Related research and tools

• Wellbutrin XL for weight loss: how fast and how much? — the brand-Wellbutrin-XL-specific deep dive, with the FDA-label adverse-reactions table breakdown
• Contrave (naltrexone + bupropion) evidence review — the FDA-approved combination, COR-I −6.1% context, prior authorization landscape
• Antidepressants, weight, and GLP-1s — the full SSRI / SNRI / NDRI weight-effect map, Gafoor 2018 BMJ cohort, drug-by-drug breakdown
• Semaglutide overview and tirzepatide overview — the FDA-approved GLP-1 medications with the larger weight-loss magnitude for context
• GLP-1 protein calculator — the protein target for lean-mass preservation on any appetite-suppressing medication (1.6–2.0 g/kg)

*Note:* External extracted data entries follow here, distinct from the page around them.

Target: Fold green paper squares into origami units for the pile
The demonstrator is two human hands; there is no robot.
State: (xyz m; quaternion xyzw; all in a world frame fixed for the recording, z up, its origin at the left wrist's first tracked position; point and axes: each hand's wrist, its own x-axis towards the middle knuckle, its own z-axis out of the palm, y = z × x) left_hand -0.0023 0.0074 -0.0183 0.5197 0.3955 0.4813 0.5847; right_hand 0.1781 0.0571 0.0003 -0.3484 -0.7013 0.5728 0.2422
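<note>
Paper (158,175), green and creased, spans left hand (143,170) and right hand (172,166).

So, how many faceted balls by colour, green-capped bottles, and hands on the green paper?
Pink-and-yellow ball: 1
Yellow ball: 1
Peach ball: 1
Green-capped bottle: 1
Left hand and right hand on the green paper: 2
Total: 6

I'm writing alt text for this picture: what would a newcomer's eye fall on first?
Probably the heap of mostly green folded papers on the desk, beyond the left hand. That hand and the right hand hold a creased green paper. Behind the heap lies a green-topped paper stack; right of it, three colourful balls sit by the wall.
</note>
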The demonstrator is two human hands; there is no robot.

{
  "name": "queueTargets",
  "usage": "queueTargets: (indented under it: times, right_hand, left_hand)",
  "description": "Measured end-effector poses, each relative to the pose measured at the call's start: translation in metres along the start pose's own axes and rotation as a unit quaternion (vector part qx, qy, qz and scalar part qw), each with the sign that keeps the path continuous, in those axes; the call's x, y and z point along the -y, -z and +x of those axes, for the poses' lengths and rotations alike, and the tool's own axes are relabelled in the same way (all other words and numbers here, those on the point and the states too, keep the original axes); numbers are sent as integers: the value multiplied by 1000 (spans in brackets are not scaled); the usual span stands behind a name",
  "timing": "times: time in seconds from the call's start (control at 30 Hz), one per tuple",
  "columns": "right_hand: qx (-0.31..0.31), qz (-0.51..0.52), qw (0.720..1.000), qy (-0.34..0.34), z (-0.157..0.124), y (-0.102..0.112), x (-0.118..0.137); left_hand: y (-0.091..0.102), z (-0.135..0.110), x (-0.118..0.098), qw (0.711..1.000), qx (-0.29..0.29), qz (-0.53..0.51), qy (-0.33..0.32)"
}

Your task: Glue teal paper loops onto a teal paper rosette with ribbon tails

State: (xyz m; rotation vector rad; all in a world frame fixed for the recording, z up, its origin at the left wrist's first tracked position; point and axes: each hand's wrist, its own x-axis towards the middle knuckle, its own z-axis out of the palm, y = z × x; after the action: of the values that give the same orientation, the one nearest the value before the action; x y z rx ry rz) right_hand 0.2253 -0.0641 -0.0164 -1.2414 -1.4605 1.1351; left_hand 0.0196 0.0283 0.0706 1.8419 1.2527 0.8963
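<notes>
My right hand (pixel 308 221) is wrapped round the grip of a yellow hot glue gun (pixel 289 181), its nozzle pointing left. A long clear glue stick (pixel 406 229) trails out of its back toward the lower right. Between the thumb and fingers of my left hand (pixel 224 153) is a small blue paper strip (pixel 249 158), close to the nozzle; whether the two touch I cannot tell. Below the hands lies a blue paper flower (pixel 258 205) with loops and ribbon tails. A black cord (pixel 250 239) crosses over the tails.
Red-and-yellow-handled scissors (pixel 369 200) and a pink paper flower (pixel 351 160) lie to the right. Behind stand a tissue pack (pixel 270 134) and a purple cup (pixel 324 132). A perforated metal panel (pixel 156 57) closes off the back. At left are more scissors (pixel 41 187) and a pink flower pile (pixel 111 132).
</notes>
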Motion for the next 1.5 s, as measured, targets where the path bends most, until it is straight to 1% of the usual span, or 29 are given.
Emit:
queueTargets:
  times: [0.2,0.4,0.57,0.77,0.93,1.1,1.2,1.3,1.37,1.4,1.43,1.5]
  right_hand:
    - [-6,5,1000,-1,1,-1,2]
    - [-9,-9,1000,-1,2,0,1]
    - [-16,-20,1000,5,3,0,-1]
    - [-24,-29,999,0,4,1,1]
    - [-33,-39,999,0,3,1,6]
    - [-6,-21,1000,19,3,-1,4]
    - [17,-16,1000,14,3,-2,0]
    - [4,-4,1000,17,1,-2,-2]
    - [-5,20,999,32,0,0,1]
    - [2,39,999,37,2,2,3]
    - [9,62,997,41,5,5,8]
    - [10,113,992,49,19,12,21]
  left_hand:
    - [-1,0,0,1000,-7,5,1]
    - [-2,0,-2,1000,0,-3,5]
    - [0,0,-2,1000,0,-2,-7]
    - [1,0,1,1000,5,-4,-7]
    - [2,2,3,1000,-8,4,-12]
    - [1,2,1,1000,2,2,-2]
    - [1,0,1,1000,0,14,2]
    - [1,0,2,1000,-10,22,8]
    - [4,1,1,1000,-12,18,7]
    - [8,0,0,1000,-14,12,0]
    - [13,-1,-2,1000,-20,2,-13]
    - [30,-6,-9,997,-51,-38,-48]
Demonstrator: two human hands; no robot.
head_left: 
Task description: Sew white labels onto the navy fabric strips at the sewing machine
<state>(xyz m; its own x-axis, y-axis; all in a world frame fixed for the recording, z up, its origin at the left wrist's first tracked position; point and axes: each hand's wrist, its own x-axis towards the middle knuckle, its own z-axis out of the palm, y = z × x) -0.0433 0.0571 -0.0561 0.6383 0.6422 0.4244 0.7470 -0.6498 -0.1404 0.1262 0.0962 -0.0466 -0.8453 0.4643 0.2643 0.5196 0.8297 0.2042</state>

Important disclaimer. This article is educational and does not constitute medical advice. Bupropion and Contrave are prescription medications with an FDA boxed warning for suicidal thoughts and behaviors in patients under 25 and meaningful contraindications (seizure disorder, bulimia or anorexia nervosa, MAOI use, abrupt sedative withdrawal). Patients considering bupropion or Contrave for any reason — depression, smoking cessation, or weight management — should discuss the indication and the contraindication checklist with a prescribing clinician. PMIDs were independently verified against the PubMed E-utilities API on 2026-05-28. FDA-label quotations and Adverse Reactions data were taken from DailyMed on the same date. The COR-I numbers reflect the 32 mg naltrexone / 360 mg bupropion arm at week 56 in the modified-intent-to-treat analysis as reported in the Lancet primary publication.

Last verified: 2026-05-28. Next review: every 12 months, or sooner if new RCT evidence on bupropion or Contrave is published, or if the FDA boxed warning or contraindication list materially changes.